**EXERCISE DIRECTIONS:**
Set down exactly the lines below, starting at the one that contains "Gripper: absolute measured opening" and ending at the one that contains "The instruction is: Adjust", with both of those lines included and nothing else.

**MATERIAL PROVIDED:**
===============
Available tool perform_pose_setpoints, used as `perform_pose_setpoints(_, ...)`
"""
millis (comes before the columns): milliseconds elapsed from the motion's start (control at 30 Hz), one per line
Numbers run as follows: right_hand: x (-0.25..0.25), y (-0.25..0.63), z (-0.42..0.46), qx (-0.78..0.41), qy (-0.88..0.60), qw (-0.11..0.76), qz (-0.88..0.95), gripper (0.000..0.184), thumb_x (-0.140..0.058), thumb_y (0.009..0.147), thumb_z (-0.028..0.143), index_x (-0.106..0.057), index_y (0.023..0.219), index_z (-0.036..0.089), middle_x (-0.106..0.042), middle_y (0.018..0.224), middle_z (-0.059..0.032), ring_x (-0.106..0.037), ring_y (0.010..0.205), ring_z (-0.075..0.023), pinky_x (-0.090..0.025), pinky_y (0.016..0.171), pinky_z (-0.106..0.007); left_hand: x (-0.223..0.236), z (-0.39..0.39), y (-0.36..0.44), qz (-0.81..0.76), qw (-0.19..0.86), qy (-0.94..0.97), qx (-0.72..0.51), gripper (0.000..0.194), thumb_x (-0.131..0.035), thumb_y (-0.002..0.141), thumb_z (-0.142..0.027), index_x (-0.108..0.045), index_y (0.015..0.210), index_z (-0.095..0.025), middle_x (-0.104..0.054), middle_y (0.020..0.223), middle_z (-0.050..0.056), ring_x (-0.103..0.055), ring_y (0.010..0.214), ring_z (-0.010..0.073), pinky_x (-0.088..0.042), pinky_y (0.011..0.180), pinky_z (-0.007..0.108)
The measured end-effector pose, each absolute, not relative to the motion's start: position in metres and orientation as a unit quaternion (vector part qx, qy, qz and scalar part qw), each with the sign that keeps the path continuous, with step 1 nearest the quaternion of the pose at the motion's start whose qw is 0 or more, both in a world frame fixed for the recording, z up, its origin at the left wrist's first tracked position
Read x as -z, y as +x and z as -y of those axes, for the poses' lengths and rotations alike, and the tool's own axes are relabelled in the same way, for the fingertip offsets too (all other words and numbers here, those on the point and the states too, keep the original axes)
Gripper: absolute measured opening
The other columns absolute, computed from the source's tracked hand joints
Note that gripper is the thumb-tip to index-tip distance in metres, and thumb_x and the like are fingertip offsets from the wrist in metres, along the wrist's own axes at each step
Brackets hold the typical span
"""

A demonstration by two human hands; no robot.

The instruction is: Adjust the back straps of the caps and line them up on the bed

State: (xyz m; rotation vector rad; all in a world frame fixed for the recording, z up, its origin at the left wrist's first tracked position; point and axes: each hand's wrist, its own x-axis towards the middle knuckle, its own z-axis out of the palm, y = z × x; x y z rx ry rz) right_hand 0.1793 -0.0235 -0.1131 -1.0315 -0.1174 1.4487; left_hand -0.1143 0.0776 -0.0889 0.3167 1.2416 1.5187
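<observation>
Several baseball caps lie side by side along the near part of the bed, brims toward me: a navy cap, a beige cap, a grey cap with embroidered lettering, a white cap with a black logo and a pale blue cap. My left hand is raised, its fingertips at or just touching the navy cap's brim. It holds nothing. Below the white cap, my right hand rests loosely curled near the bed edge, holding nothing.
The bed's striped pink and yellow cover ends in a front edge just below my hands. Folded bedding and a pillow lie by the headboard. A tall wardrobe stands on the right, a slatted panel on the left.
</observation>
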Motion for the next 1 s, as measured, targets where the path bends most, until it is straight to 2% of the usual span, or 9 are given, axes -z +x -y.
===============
**RESPONSE TO THE TASK:**
Gripper: absolute measured opening
The other columns absolute, computed from the source's tracked hand joints
Note that gripper is the thumb-tip to index-tip distance in metres, and thumb_x and the like are fingertip offsets from the wrist in metres, along the wrist's own axes at each step
Brackets hold the typical span
"""

A demonstration by two human hands; no robot.

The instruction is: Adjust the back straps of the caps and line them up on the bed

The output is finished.